I used materials from so many of the collections that the Archives of Sexuality and Gender have to offer;  the Lesbian Herstory archives, the Jim Kepner papers. Anything that had access to a lot of queer press periodicals became incredibly useful.

I was shocked at the sheer volume of hits that came back just typing in “FTM” or “female to male” or “trans man” because in the late 80s or early 90s, all of the queer publications, - not all of them, that's a stretch... some queer publications out there, that primarily focused on the experiences of white gay men, were open to hosting short articles written by trans men about their experiences.

Again, simply saying, “We exist.” And so, I think I definitely borrowed from a little bit of everything in the Lab.

 

You've talked a lot about using Gale Digital Scholar Lab in your own research. Can you see its applications in teaching?

I've used the Lab in my own teaching.
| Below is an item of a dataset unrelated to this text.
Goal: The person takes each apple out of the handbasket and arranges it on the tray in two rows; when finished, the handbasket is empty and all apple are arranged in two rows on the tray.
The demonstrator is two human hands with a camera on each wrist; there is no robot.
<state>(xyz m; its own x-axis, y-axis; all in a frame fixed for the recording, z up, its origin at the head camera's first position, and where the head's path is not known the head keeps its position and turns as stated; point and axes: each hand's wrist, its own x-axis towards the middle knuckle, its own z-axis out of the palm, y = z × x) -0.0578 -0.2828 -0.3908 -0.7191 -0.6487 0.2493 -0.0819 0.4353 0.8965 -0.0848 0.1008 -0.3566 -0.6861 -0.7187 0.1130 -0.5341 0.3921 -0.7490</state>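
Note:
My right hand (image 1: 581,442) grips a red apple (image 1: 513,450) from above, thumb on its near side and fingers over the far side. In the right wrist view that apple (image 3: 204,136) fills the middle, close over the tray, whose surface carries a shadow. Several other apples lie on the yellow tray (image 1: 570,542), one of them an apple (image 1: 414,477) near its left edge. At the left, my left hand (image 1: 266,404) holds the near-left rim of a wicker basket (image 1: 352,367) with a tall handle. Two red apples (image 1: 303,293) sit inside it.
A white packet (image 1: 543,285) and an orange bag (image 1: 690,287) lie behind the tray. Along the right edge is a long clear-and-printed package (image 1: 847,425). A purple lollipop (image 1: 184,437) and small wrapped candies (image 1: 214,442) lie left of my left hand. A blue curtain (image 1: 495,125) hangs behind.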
I taught a course in the fall about LGBTQ history and activism. Part of my teaching was kind of exposing the students to the names of different activists and groups and different key figures and themes that they might be interested in that tell some kind of a story about queer and trans history in Canada and the US.

They used the Lab, to search for keywords that they were interested in. Maybe the name of an activist they had already learned about in a lecture for example and then identify, using the Lab and Archives of Sexuality and Gender, what kinds of documentation was interesting to them.
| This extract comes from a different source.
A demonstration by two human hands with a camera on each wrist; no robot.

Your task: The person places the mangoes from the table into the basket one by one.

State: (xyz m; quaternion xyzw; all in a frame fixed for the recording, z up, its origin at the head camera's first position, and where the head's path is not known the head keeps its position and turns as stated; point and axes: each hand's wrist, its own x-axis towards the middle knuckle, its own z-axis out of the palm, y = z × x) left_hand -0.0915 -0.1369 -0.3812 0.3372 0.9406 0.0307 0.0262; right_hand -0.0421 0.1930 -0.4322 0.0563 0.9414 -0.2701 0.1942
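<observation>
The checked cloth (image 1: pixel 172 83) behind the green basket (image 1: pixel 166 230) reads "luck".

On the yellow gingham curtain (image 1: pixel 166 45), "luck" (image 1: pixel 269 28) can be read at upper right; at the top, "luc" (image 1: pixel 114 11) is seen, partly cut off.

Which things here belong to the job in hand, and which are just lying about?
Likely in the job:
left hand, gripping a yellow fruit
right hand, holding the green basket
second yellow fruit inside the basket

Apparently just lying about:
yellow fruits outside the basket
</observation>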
They were then able to run some scans and analyses with the tools if they want to. By no means that they had to, if they were kind of done at the collection phase and they felt confident to consolidate three documents that they found in the archive and write something – a 1-to-2 page response – about what those documents mean in conversation with each other.

It wasn't enough to just summarize, but to really tell a story when looking at these three documents together. Students these days, they're really open to using digital tools. A lot of them have been using computers most of their lives, and they're very comfortable using this kind of software.
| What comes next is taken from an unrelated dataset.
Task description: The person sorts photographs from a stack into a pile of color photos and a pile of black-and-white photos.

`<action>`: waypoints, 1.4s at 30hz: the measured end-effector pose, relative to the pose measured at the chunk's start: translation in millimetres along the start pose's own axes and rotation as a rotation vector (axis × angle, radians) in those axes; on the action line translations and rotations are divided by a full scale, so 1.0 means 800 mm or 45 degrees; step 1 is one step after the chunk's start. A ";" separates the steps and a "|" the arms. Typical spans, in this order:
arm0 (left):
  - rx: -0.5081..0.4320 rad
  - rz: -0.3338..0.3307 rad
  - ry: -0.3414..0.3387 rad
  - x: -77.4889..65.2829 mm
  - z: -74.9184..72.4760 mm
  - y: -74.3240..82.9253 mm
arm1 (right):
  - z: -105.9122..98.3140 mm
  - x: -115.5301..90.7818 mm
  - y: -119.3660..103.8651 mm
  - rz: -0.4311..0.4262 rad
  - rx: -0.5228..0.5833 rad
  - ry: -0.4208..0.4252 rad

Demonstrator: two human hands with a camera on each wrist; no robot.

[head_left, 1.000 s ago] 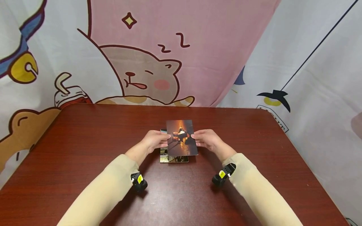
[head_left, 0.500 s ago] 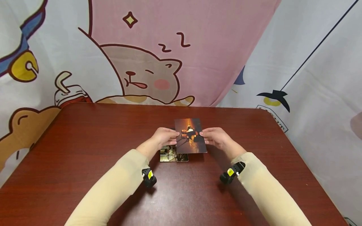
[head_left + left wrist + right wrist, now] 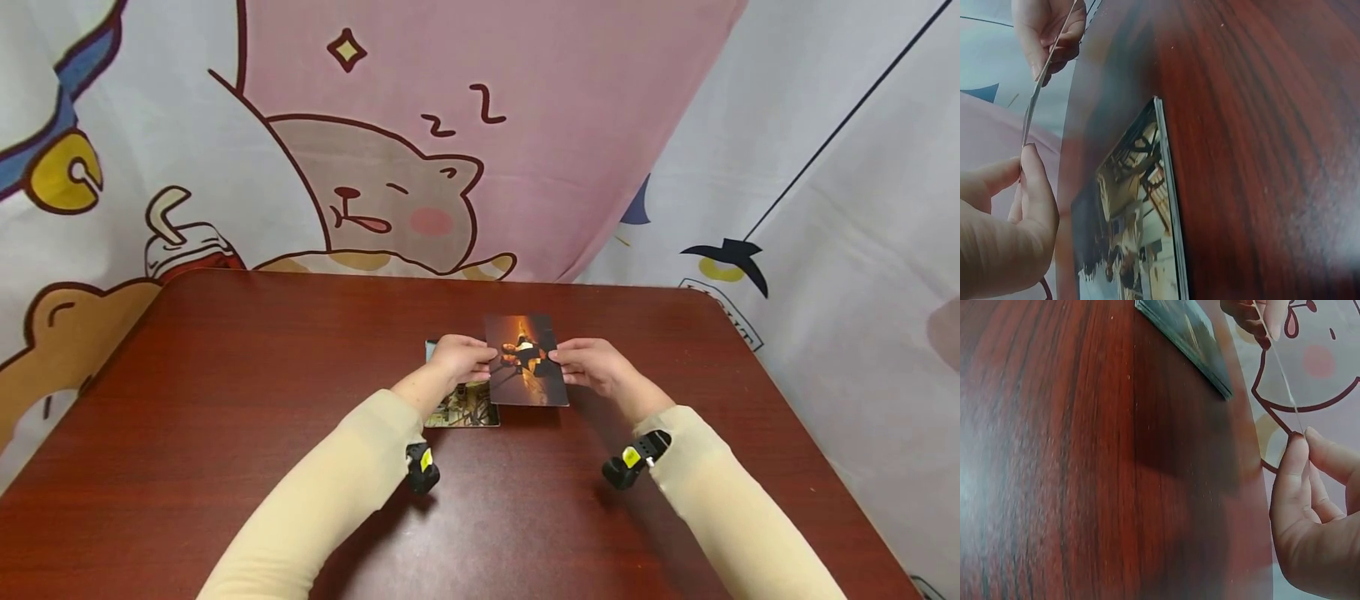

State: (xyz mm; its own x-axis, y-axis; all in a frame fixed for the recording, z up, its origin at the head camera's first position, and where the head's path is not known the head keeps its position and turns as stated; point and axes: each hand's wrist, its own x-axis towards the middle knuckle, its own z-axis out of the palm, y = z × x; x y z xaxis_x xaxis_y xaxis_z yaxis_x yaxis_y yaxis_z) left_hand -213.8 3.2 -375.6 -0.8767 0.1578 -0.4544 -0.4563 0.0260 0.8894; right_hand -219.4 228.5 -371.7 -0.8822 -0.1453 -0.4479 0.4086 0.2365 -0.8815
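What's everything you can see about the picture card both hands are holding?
The picture card is thin and rectangular, like photo paper, dark with an orange glow and figures printed sideways. The left hand and right hand pinch its opposite edges, holding it above the table, partly overlapping the card pile in the head view.

A reddish-brown wood-grain table (image 3: 247,400) with rounded far corners stands before a fabric backdrop (image 3: 585,108), printed in white and pink with a sleeping cartoon animal (image 3: 382,187) and yellow bell (image 3: 60,175); a pale glare (image 3: 457,525) marks the table's near part.
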 end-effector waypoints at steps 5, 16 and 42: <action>-0.014 0.008 -0.009 0.000 0.009 -0.001 | -0.009 -0.002 0.002 0.015 -0.022 0.035; 0.044 0.121 0.099 0.006 0.037 -0.016 | -0.023 -0.006 0.015 0.069 -0.028 0.102; 0.120 0.095 -0.025 -0.008 0.055 -0.023 | -0.033 0.000 0.033 0.106 -0.136 0.182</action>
State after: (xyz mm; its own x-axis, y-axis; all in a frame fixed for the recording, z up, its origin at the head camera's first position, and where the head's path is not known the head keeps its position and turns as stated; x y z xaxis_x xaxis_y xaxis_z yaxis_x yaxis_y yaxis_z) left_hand -192.9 45.3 -386.9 -0.9043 0.1817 -0.3863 -0.3725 0.1062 0.9219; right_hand -215.0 260.2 -391.1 -0.8737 0.0154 -0.4863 0.4613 0.3437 -0.8180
What using the Archives of Sexuality and Gender and Gale Digital Scholar Lab really do in this instance is give undergraduates who otherwise wouldn't have the opportunity to be a historian, become a historian. To really give students the opportunity to be historians themselves, looking at primary sources on topics that they're interested in, not just the ten selected primary sources from the textbook that's, you know, perhaps 50 years old already.

As an instructor, I learned a lot from the documents that they chose and that they wrote back to me about and things like that. So it was a useful teaching tool as much as it was a useful research tool.

 

What kind of help and support have you received from librarians, and archivists in the field?

The saying “it takes a village,” writing a dissertation, creating a digital map, undertaking this kind of year-long project, it does take a village and I have a village of librarians and archivists around me supporting the work and pointing me to new better resources and connecting me to other people who are like minded and giving me opportunities to speak to scholars and community members that ultimately I know are going to make the work better work.

And so, yeah, libraries and librarians and archivists are a great bunch for sure.

What was the best thing about the DH Fellowships, and would you recommend them?

The best thing about the fellowships for me was that it helped me expand my digital humanities portfolio and really kind of pushed me out of my comfort zone.  I'm a very tech adverse person so, I think even when I won the Fellowship, I wasn't necessarily planning on using Gale Digital Scholar Lab. I thought I was going to kind of collect my documents from the Archives of Sexuality and Gender, and go through that in the old school way.

The access to the Lab really pushed me to use new methods to think differently about the materials that I was using, how I was making the selections I was using around curating the exhibit, things like that. So I would totally recommend the fellowship to anyone, like: go! Go get money to do a cool project!

 

“Access to Gale Digital Scholar Lab really pushed me to use new methods to think differently about the materials that I was using.”